_WHAT IS NEEDED_.
Where the data below has the string "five", return the whole line.

Data items:
[Start of Attachment]

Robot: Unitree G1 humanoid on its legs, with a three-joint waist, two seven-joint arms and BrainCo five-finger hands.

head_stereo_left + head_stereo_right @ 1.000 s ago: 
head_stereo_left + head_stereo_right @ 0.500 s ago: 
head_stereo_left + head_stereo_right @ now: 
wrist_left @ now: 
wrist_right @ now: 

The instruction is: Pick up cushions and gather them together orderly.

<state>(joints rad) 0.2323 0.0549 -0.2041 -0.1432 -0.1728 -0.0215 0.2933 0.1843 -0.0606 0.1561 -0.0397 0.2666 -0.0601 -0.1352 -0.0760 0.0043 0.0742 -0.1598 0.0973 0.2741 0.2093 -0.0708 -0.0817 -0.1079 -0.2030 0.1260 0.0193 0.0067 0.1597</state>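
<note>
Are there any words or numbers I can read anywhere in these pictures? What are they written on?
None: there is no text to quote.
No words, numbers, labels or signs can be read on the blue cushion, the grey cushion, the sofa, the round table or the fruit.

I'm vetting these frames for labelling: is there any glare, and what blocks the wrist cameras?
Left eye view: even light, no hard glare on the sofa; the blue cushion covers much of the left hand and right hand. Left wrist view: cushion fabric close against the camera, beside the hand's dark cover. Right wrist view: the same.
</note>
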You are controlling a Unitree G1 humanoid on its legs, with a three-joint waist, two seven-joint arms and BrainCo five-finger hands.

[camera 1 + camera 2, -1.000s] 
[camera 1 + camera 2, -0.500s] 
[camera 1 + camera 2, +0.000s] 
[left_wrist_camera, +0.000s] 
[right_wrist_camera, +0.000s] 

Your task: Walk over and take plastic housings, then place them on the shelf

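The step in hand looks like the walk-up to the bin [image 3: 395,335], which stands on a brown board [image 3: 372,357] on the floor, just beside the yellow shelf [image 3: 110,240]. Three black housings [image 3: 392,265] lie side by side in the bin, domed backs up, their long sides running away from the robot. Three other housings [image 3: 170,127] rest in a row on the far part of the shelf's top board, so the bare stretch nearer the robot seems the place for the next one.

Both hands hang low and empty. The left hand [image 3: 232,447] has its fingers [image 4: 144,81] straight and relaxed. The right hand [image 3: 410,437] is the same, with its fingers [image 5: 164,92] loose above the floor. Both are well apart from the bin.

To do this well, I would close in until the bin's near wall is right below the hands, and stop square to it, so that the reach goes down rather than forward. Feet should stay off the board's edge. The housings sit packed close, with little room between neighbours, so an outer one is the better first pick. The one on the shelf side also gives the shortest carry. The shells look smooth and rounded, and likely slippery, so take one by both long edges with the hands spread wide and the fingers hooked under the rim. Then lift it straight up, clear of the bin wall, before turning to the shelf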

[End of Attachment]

_WORKED SOLUTION_.
Robot: Unitree G1 humanoid on its legs, with a three-joint waist, two seven-joint arms and BrainCo five-finger hands.
You are controlling a Unitree G1 humanoid on its legs, with a three-joint waist, two seven-joint arms and BrainCo five-finger hands.

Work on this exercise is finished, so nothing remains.